**What you need to do**
Tally the lines in the listing below that include "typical". Answer with the count and nothing more.

**Material to process**
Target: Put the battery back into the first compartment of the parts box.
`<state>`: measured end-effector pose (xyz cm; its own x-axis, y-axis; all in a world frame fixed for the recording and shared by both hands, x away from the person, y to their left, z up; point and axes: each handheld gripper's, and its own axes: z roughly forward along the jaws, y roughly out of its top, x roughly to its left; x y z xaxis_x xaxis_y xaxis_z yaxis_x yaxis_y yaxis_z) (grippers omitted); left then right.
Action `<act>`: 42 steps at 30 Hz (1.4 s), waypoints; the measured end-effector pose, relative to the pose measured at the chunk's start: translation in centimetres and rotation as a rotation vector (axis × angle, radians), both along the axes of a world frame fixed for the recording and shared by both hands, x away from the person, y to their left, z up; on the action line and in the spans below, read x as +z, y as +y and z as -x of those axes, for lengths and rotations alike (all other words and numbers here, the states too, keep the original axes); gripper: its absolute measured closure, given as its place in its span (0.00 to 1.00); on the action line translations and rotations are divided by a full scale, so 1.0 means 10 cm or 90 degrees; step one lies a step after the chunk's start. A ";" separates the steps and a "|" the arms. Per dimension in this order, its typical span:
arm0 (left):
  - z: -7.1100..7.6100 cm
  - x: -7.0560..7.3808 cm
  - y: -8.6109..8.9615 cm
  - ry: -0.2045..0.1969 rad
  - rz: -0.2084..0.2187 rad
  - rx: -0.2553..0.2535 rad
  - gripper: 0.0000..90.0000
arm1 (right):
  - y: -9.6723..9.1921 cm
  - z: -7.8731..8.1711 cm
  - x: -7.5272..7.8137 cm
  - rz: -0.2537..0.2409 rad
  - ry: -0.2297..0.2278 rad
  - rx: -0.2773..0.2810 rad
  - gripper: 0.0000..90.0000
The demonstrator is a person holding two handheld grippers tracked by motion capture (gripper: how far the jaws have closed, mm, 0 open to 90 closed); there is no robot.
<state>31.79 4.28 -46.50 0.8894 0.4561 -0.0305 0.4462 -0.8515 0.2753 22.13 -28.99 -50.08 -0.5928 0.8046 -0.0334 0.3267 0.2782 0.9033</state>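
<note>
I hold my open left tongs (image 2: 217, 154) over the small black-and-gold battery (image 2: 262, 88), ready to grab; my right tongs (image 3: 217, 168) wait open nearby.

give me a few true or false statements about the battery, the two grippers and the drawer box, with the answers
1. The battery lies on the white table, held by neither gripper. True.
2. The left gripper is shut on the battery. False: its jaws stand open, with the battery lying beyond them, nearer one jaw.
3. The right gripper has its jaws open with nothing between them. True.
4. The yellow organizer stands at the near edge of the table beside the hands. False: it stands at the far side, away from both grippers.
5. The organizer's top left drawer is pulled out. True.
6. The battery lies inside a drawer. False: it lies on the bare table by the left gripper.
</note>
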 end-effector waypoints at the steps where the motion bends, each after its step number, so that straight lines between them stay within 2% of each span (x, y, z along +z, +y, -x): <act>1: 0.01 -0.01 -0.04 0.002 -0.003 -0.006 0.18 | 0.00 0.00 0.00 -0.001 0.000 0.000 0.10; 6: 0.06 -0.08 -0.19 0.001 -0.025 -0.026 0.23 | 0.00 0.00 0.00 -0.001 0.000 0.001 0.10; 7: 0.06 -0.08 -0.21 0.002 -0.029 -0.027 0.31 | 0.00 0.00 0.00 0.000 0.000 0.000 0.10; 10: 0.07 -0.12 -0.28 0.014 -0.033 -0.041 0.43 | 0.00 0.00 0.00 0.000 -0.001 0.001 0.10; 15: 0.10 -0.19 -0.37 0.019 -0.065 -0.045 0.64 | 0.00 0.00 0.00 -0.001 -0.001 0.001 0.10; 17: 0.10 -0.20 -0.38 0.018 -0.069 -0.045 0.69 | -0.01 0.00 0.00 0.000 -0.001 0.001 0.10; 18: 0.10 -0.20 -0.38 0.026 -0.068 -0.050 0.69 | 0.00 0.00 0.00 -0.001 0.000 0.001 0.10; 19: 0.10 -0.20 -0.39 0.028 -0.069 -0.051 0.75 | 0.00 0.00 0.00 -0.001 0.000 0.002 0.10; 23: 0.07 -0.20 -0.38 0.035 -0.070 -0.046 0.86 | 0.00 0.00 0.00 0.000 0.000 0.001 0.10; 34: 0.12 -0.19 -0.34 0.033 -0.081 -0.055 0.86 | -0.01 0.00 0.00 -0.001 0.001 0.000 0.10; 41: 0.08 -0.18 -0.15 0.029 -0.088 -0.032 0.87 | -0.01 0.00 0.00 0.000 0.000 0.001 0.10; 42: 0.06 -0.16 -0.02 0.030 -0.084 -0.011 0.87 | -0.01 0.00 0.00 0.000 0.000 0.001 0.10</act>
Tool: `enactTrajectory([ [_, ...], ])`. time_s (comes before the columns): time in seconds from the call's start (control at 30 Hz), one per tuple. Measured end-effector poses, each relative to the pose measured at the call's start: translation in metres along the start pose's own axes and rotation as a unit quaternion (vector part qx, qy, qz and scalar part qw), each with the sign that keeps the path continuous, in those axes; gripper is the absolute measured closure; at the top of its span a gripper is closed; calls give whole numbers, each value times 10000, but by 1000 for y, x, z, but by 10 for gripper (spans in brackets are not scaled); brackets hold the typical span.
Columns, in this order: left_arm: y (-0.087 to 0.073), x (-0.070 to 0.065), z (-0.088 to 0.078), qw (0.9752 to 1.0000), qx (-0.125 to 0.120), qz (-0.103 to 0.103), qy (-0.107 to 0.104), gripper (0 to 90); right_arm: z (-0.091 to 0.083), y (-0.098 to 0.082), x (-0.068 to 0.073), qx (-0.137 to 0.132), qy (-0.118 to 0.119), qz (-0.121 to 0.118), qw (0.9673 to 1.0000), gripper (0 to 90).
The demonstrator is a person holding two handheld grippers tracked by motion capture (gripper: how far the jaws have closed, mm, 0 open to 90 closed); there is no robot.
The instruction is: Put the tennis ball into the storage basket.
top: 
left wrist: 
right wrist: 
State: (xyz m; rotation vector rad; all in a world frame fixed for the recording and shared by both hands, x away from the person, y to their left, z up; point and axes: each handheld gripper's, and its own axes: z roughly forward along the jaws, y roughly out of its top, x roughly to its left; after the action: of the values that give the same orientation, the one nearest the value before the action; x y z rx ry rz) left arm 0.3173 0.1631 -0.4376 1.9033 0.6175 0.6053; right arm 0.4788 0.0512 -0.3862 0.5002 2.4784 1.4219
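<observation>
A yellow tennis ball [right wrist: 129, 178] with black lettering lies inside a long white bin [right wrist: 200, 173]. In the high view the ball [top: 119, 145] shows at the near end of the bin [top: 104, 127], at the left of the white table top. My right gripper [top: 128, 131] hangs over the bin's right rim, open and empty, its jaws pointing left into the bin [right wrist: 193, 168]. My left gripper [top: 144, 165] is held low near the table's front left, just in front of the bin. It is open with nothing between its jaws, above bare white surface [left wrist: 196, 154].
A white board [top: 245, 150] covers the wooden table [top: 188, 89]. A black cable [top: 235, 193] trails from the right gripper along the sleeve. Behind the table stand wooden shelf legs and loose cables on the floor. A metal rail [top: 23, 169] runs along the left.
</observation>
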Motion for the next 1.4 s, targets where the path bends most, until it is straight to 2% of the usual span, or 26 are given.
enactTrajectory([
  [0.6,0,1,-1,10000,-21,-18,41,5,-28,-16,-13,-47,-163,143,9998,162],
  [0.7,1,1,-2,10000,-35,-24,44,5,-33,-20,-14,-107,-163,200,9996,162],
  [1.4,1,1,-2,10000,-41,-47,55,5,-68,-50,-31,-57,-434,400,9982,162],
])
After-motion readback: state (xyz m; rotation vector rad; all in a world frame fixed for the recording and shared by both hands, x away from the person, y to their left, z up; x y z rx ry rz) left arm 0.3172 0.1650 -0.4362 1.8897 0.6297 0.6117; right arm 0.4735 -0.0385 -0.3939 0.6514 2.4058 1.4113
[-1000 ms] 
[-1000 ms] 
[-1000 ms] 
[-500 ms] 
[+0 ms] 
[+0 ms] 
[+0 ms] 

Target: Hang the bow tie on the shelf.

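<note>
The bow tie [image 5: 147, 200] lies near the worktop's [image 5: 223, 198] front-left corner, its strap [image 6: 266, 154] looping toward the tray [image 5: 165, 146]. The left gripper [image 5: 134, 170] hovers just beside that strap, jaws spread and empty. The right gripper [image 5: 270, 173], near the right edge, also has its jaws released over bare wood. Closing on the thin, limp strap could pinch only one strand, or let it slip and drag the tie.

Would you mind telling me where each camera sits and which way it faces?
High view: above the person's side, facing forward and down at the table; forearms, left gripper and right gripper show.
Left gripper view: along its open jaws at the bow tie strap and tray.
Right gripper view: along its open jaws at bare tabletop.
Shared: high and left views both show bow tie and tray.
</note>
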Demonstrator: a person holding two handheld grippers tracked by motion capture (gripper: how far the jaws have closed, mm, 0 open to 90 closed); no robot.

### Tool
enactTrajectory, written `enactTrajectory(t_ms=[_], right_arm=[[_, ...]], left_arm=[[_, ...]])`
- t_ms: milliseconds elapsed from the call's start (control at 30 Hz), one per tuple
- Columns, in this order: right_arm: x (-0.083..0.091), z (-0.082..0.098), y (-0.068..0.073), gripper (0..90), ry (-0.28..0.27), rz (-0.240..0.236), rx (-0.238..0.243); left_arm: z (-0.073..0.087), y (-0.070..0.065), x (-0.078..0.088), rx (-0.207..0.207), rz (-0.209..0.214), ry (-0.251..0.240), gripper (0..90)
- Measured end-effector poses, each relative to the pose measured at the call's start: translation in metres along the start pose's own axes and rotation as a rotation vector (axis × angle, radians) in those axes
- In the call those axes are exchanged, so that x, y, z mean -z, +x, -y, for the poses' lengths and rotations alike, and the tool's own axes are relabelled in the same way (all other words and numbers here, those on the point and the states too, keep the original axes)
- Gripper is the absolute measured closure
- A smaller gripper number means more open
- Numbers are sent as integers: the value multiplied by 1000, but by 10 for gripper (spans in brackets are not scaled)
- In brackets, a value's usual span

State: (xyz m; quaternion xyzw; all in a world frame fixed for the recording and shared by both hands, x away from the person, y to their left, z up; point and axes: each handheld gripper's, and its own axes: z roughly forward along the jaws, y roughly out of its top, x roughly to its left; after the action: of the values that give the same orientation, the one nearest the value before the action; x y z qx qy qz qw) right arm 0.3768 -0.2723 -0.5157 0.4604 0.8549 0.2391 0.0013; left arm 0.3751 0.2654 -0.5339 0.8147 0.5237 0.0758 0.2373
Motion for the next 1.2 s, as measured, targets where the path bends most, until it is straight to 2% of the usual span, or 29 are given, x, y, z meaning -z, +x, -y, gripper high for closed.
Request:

**Output for this exercise**
2